The Importance Of Executive Leadership Training
No one doubts the need for decisive, insightful, empathetic, and effective leadership from the top especially when many industries face existential challenges. Developing executive leaders is a priority for most organizations. It’s estimated that globally leadership training is a $366 billion industry. Yet, despite that investment, a McKinsey report suggests that most executive leadership training programs fail.
The Many Challenges To Executive Leadership
Leaders in Healthcare struggle with increases in patient demand and the complexity of services required by an aging population. An executive leader in the retail sector may be grappling with reskilling a workforce facing elimination through automation or with moving more business online during the pandemic. For leaders in finance, there’s the challenge of best utilizing the mass of data produced by more efficient technology or managing an increasingly dispersed and diverse workforce.
Yet while the challenges leaders face may differ by industry, many are fundamental to the role of leadership and all of them reflect the effects of automation and AI and the emerging skills gap.
A Recap: 5 Top Leadership Challenges
Being ready: Before they start tackling the challenges ahead of them, leaders must have the confidence, motivation, and skill set to lead an effective response.
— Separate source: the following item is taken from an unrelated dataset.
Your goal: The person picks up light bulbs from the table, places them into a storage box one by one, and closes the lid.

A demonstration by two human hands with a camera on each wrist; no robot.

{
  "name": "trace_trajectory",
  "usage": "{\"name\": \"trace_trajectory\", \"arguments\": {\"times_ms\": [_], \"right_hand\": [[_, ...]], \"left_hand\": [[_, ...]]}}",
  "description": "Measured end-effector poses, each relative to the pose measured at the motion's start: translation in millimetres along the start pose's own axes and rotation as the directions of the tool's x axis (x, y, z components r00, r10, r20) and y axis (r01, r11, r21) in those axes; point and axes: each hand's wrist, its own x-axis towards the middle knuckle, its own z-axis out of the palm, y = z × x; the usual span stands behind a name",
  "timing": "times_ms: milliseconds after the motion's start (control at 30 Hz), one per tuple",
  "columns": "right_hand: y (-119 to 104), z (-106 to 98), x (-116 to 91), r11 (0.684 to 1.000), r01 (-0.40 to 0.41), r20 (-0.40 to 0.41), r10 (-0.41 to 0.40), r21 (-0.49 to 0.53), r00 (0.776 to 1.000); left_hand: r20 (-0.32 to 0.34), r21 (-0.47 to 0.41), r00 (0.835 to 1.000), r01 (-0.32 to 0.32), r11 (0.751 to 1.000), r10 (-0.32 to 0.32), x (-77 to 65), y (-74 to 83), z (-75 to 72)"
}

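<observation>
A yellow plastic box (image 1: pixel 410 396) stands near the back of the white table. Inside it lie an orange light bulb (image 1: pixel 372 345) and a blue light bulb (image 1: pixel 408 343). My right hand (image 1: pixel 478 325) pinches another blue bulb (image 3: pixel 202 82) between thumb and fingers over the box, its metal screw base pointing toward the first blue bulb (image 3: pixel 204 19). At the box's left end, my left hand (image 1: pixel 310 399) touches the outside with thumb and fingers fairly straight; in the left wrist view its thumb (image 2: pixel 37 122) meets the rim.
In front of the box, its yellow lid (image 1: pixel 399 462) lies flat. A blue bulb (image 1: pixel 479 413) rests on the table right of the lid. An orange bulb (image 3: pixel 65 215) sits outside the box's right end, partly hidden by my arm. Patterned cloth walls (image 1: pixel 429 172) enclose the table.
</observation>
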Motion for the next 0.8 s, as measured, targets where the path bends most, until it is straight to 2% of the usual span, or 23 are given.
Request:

This means developing key leadership skills such as time-management, prioritization, strategic thinking, decision-making, problem-solving, and, increasingly, soft skills. When considering the training others require, leaders shouldn’t neglect their own.
1. Developing and inspiring others: Leaders need to mentor and coach their teams and ensure talent is developed. Effective leaders inspire, engage, and motivate others to ensure they work smarter and take pride in their jobs. That requires the core competencies of understanding and empathy.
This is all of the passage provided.